**EXERCISE PROMPT**.
Give back the data in full. Leave nothing out.

____________

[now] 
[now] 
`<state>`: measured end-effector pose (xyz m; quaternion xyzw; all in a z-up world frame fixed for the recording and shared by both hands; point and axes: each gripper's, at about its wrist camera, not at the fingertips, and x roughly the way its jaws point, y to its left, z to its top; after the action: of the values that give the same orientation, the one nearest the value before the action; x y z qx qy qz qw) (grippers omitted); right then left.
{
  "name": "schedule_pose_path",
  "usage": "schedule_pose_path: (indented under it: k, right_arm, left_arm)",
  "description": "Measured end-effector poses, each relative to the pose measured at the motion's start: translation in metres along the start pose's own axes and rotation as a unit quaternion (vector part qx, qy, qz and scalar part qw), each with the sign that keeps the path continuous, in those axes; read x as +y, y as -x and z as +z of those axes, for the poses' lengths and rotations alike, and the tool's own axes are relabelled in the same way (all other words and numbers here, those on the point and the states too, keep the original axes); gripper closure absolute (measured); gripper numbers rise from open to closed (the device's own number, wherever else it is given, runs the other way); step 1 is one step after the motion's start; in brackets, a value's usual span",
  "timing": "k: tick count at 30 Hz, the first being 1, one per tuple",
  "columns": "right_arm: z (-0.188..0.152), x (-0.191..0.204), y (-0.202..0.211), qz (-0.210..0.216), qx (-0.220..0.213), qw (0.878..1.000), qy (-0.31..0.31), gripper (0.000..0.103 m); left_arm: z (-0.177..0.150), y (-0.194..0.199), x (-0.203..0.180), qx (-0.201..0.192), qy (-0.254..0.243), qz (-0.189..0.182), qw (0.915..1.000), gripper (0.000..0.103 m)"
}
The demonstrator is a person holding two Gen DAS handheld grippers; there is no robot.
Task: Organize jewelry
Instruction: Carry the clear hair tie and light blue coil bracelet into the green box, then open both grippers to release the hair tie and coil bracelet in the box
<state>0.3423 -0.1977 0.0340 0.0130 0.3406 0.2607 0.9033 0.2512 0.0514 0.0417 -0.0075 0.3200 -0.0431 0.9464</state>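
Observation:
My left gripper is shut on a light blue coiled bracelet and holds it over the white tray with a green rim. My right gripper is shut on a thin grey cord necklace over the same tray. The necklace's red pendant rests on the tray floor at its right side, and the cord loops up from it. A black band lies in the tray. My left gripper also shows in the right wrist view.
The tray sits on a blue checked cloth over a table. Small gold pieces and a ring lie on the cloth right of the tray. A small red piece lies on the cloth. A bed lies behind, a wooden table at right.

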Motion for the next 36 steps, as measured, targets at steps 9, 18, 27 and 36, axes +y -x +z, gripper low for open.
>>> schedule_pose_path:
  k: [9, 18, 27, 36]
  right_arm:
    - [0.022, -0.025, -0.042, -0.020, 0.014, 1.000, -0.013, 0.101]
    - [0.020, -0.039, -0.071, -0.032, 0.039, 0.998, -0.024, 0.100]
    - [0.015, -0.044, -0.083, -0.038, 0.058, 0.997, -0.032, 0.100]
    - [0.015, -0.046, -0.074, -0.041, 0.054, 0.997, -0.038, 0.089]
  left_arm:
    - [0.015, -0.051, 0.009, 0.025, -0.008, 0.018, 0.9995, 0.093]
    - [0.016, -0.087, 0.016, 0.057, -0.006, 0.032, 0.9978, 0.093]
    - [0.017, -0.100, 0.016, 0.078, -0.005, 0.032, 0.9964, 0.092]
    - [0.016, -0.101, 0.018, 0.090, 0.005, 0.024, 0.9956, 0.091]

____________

**REPLY**.
[now] 
[now] 
`<state>`: measured end-effector pose (xyz m; quaternion xyzw; all in a z-up world frame fixed for the recording and shared by both hands; point and axes: each gripper's, at about its wrist camera, not at the fingertips, and x roughly the way its jaws point, y to its left, z to its top; after the action: of the values that give the same orientation, the one nearest the value before the action; x y z qx qy qz qw) (grippers omitted); right then left.
{
  "name": "schedule_pose_path",
  "usage": "schedule_pose_path: (indented under it: k, right_arm, left_arm)",
  "description": "Measured end-effector poses, each relative to the pose measured at the motion's start: translation in metres along the start pose's own axes and rotation as a unit quaternion (vector part qx, qy, qz and scalar part qw), each with the sign that keeps the path continuous, in those axes; read x as +y, y as -x and z as +z of those axes, for the poses' lengths and rotations alike, and the tool's own axes are relabelled in the same way (all other words and numbers here, those on the point and the states too, keep the original axes); gripper closure absolute (measured); gripper numbers rise from open to closed (the device's own number, wherever else it is given, runs the other way); step 1 is one step after the motion's start; in brackets, a value's usual span",
  "timing": "k: tick count at 30 Hz, the first being 1, one per tuple",
  "columns": "right_arm: z (-0.188..0.152), x (-0.191..0.204), y (-0.202..0.211), qz (-0.210..0.216), qx (-0.220..0.213), qw (0.878..1.000), qy (-0.31..0.31), gripper (0.000..0.103 m); left_arm: z (-0.177..0.150), y (-0.194..0.199), x (-0.203..0.180), qx (-0.201..0.192), qy (-0.254..0.243), qz (-0.189..0.182), qw (0.915..1.000), gripper (0.000..0.103 m)"
}
The demonstrator is a person holding two Gen DAS handheld grippers; there is no robot.
Task: Organize jewelry
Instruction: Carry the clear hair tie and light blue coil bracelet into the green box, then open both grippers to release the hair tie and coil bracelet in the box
<state>0.3423 -0.1977 0.0340 0.0130 0.3406 0.2607 0.9033 0.2512 0.0514 0.0417 -0.0075 0.3200 -0.0431 0.9464</state>
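Observation:
My left gripper is shut on a light blue coiled bracelet and holds it over the white tray with a green rim. My right gripper is shut on a thin grey cord necklace over the same tray. The necklace's red pendant rests on the tray floor at its right side, and the cord loops up from it. A black band lies in the tray. My left gripper also shows in the right wrist view.
The tray sits on a blue checked cloth over a table. Small gold pieces and a ring lie on the cloth right of the tray. A small red piece lies on the cloth. A bed lies behind, a wooden table at right.
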
Motion for the next 36 steps, as measured, targets at steps 9, 18, 27 and 36, axes +y -x +z, gripper low for open.
>>> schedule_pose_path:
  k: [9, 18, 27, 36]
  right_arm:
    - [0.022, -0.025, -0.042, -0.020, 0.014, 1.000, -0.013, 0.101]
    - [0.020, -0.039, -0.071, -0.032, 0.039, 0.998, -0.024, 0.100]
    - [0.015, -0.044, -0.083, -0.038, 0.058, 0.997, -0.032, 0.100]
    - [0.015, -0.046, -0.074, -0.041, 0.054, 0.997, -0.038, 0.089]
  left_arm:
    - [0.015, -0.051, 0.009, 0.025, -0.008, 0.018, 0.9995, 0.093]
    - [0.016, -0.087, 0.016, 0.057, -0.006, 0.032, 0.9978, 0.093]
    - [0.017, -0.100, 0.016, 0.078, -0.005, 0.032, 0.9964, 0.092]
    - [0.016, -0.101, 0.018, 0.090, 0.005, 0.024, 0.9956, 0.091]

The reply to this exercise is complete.